● PROBLEM TO SOLVE
In the records that follow, the lines from the one containing "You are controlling" to the one containing "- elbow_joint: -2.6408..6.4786", inclusive, are to be given again exactly.

● DATA UNDER STUDY
━━━━━━━━━━

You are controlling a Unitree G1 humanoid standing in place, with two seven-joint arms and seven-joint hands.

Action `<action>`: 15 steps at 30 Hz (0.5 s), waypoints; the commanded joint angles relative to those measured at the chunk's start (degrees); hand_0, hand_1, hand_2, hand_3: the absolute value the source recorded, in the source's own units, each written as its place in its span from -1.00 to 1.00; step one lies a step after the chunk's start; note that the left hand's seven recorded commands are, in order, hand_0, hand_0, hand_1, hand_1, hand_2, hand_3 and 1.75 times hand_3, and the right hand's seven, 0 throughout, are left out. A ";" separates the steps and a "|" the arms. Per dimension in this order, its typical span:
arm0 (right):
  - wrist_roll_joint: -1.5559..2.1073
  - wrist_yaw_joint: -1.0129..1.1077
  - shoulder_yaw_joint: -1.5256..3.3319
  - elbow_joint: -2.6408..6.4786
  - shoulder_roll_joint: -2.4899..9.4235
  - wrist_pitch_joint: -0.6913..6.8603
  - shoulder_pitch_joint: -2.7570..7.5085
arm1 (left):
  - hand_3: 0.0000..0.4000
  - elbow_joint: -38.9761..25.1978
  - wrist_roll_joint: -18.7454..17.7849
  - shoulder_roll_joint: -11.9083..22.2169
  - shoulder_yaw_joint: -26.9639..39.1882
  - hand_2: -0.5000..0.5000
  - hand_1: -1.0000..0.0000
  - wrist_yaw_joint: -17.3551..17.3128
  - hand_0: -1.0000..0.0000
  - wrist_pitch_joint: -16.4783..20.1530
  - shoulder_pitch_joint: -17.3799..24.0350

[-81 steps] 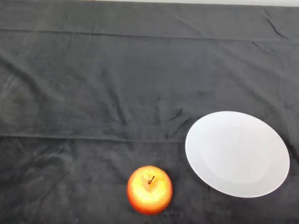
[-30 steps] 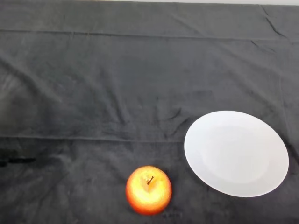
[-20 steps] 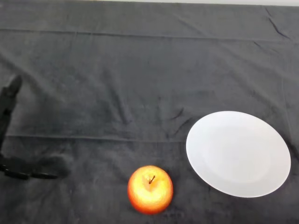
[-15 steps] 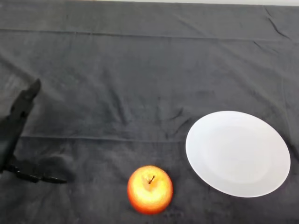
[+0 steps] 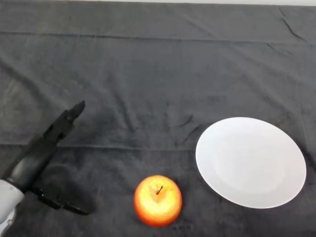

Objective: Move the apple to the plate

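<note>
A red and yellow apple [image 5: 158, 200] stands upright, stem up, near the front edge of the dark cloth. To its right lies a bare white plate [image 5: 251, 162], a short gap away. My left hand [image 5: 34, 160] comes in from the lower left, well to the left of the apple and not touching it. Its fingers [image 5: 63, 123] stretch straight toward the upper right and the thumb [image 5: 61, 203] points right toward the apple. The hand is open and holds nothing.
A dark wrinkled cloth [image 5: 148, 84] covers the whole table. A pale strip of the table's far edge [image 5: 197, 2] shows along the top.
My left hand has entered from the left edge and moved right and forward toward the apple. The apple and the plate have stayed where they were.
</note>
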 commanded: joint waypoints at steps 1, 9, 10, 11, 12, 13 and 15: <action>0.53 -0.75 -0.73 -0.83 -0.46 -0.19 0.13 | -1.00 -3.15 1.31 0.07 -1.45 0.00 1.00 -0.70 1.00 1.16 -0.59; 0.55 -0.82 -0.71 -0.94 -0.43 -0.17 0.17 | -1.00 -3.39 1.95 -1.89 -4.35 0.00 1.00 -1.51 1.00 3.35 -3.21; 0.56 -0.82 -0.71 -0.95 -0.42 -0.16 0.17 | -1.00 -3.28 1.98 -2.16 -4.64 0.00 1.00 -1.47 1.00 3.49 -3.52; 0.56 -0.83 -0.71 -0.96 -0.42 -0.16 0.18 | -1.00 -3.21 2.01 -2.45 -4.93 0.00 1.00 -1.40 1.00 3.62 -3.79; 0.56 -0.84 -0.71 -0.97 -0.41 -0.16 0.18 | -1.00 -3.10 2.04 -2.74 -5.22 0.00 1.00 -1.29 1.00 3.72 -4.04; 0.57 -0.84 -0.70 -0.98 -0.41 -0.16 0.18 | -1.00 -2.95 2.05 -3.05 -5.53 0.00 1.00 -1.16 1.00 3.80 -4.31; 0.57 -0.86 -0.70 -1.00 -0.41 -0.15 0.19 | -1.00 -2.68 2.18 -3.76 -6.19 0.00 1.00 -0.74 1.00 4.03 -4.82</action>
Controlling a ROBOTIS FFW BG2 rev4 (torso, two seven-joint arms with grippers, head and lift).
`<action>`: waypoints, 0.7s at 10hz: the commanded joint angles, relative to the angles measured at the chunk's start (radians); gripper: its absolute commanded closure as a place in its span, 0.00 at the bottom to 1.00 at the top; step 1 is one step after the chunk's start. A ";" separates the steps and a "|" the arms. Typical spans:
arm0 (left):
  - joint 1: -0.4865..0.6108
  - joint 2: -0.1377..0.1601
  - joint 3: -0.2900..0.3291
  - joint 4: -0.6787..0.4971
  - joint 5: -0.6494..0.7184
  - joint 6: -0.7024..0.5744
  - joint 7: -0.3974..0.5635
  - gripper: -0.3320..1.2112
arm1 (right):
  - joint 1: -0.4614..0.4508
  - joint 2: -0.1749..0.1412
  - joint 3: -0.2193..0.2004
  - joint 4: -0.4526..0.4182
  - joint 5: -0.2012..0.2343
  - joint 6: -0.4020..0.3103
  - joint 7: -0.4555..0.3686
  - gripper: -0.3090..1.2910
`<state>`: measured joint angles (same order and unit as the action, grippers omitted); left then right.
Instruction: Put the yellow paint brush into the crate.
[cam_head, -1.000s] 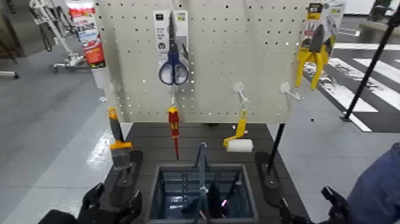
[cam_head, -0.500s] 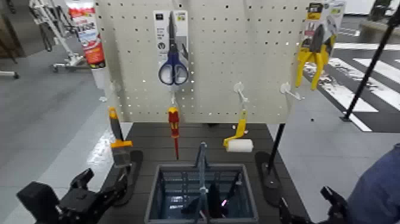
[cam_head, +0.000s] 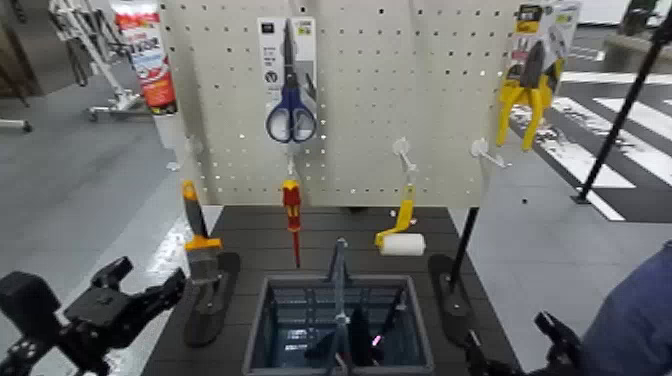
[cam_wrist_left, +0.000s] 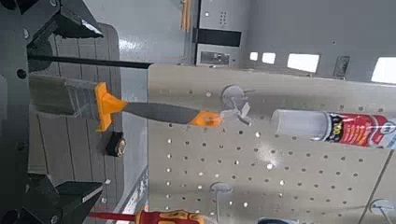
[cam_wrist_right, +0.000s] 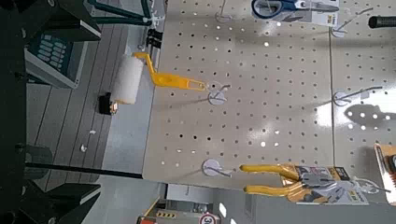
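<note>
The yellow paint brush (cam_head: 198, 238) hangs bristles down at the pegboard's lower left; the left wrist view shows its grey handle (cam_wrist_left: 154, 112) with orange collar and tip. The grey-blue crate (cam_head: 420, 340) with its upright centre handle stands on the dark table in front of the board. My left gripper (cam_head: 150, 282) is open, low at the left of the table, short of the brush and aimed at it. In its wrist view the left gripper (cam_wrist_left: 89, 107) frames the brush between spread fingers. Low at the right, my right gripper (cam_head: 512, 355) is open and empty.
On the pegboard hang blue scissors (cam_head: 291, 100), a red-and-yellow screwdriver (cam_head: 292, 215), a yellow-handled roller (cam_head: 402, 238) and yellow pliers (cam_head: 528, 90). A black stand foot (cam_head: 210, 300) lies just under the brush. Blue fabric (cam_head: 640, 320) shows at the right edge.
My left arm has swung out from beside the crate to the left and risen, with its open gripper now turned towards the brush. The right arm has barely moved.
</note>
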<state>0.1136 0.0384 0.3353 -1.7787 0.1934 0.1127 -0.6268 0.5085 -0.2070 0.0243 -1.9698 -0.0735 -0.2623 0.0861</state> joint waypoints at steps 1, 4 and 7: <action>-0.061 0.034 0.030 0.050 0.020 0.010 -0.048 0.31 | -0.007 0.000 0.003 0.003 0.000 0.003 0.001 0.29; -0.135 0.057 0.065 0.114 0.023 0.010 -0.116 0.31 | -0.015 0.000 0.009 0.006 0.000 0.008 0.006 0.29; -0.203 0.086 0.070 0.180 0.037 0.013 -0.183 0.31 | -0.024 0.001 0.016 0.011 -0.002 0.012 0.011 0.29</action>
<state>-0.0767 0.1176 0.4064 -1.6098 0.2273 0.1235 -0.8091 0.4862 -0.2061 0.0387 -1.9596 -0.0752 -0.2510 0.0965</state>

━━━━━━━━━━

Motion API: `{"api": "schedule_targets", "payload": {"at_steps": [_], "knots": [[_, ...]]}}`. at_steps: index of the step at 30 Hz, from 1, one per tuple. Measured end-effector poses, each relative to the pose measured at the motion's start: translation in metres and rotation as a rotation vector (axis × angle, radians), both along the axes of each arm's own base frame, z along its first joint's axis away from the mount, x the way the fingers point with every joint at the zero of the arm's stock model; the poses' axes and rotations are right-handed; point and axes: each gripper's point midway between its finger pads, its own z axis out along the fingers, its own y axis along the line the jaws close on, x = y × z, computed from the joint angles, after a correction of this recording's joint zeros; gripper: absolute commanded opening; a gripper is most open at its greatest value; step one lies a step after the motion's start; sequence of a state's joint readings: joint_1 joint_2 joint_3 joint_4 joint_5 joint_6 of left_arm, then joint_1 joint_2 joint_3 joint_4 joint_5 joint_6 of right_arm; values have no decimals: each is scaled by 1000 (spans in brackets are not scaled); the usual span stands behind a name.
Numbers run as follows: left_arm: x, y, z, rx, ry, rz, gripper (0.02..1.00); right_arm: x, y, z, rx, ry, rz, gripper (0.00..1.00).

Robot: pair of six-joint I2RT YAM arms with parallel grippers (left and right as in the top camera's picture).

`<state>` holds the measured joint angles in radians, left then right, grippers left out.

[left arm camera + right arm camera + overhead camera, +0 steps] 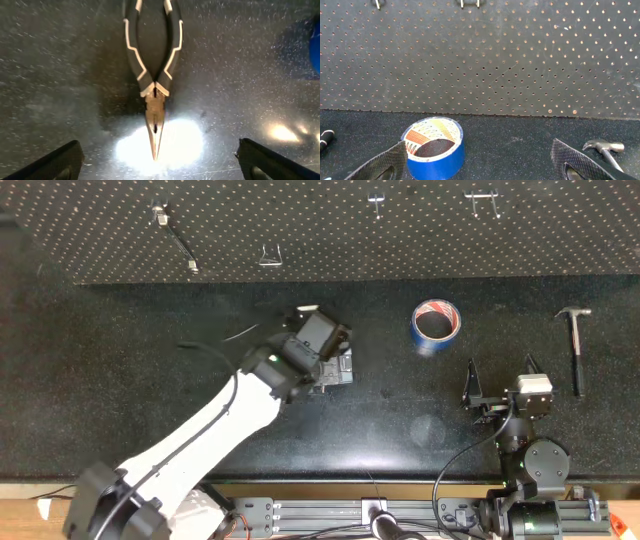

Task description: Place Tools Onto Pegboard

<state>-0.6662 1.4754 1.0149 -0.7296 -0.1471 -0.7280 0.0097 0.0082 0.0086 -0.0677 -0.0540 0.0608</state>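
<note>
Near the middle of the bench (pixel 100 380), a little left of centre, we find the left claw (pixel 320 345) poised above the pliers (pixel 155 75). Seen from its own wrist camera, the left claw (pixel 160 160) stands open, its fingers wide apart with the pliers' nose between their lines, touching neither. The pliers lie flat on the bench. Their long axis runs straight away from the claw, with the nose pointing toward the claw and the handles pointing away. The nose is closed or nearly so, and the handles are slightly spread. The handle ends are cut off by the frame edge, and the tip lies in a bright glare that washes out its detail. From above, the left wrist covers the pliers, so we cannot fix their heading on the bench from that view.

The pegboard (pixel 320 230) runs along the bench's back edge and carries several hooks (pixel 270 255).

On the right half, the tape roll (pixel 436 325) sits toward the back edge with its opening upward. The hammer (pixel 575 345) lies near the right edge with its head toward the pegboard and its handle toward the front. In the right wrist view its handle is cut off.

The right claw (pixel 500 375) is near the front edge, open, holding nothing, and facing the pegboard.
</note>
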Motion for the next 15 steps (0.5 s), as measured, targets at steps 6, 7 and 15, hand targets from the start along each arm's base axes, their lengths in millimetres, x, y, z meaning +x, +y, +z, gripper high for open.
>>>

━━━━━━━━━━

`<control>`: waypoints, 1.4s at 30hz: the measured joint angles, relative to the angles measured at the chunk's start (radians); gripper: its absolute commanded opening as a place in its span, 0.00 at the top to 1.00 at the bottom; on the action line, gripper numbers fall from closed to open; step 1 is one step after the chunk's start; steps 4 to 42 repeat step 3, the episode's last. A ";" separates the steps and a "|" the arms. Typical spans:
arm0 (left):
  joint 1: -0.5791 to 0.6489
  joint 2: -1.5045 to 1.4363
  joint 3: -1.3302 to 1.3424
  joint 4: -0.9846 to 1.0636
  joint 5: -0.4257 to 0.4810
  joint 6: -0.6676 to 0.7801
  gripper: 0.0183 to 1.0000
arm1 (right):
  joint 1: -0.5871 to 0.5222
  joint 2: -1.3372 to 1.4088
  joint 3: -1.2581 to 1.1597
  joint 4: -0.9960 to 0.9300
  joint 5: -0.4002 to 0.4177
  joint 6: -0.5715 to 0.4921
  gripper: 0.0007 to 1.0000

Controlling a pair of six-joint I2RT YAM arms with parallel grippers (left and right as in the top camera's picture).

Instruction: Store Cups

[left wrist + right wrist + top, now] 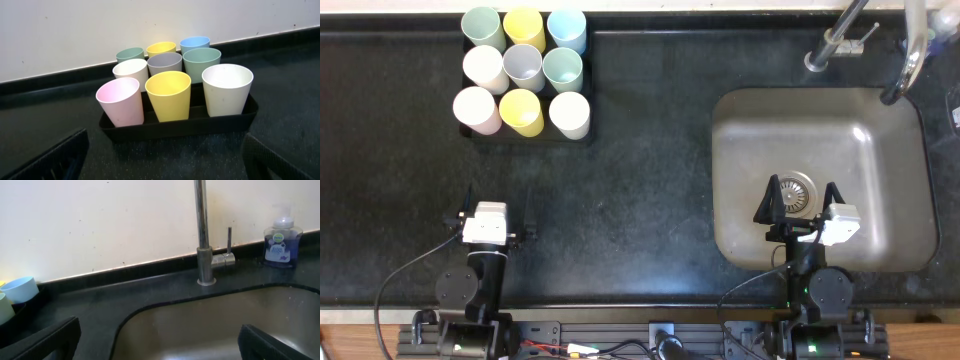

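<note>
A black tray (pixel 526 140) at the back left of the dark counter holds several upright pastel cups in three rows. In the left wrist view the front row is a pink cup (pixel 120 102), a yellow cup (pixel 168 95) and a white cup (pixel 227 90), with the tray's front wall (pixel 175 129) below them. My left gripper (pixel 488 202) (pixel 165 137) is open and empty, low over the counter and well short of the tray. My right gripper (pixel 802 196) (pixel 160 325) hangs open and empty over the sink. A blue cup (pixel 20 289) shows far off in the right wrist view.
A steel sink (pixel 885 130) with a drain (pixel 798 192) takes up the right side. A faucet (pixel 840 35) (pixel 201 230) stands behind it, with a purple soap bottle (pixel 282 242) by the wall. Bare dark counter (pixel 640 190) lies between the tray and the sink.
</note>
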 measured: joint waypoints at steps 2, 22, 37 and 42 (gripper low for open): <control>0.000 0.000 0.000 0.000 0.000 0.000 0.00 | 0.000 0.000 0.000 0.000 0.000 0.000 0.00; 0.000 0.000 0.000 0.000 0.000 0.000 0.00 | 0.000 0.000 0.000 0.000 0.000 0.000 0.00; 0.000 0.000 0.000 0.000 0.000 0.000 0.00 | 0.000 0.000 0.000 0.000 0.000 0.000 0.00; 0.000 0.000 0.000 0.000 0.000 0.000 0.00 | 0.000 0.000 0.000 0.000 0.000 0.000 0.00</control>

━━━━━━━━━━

● RESULT OF THIS EXERCISE
You are controlling a Unitree G1 humanoid standing in place, with two seven-joint arms and seven-joint hands.

Action `<action>`: 15 steps at 30 Hz (0.5 s), waypoints; the commanded joint angles relative to those measured at the chunk's start (degrees); hand_0, hand_1, hand_2, hand_3: the absolute value the source recorded, in the source's own units, each written as its place in its span from -1.00 to 1.00; step one lies a step after the chunk's start; note that the left hand's seven recorded commands are, in order, hand_0, hand_0, hand_1, hand_1, hand_2, hand_3 and 1.75 times hand_3, and the right hand's seven, 0 throughout, are left out. A ";" separates the steps and a "|" the arms. Per dimension in this order, its typical span:
arm0 (right):
  - wrist_roll_joint: -1.5559..2.1073
  - wrist_yaw_joint: -1.0129..1.1077
  - shoulder_yaw_joint: -1.5256..3.3319
  - elbow_joint: -2.6408..6.4786

With this, the exercise is complete.